#### [Brief]
Scan the material for the word "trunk" and copy each line where it occurs.

#### [Data provided]
+-------+

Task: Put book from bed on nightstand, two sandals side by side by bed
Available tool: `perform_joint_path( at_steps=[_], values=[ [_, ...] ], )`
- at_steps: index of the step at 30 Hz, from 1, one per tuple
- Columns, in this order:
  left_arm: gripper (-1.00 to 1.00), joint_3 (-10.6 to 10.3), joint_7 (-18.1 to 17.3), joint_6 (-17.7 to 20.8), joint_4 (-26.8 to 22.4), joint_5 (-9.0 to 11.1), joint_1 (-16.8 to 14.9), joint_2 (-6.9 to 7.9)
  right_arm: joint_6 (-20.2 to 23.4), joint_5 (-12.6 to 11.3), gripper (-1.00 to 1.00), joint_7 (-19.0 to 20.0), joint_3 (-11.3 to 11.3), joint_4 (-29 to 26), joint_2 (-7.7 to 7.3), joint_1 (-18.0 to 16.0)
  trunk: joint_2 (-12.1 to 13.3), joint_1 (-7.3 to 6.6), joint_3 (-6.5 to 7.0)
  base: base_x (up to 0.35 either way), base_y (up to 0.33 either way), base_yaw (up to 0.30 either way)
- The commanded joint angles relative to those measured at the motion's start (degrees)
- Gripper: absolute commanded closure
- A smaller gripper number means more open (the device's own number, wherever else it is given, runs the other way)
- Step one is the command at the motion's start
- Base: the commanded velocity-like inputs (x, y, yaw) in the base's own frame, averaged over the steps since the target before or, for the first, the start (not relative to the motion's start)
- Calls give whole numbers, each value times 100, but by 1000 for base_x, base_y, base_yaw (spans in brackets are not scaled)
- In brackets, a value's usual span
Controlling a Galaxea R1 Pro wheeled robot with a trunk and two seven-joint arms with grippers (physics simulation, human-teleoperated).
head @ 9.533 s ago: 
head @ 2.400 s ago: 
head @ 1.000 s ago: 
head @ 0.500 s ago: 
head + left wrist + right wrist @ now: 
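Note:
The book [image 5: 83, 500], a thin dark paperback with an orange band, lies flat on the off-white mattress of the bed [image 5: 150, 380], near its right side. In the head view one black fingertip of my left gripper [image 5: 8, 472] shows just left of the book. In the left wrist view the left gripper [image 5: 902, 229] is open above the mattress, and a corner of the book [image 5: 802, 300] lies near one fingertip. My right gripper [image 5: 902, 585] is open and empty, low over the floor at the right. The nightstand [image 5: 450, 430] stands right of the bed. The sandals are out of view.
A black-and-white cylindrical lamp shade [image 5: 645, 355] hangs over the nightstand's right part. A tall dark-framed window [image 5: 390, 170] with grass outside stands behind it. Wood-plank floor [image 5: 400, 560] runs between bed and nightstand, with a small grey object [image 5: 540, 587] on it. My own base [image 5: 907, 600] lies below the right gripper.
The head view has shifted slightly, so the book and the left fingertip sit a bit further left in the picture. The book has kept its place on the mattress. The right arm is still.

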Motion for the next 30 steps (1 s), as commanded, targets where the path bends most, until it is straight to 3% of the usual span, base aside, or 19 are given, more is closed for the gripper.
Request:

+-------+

#### [Exercise response]
  trunk: joint_2 (-12.1 to 13.3), joint_1 (-7.3 to 6.6), joint_3 (-6.5 to 7.0)
Controlling a Galaxea R1 Pro wheeled robot with a trunk and two seven-joint arms with grippers (physics simulation, human-teleoperated).

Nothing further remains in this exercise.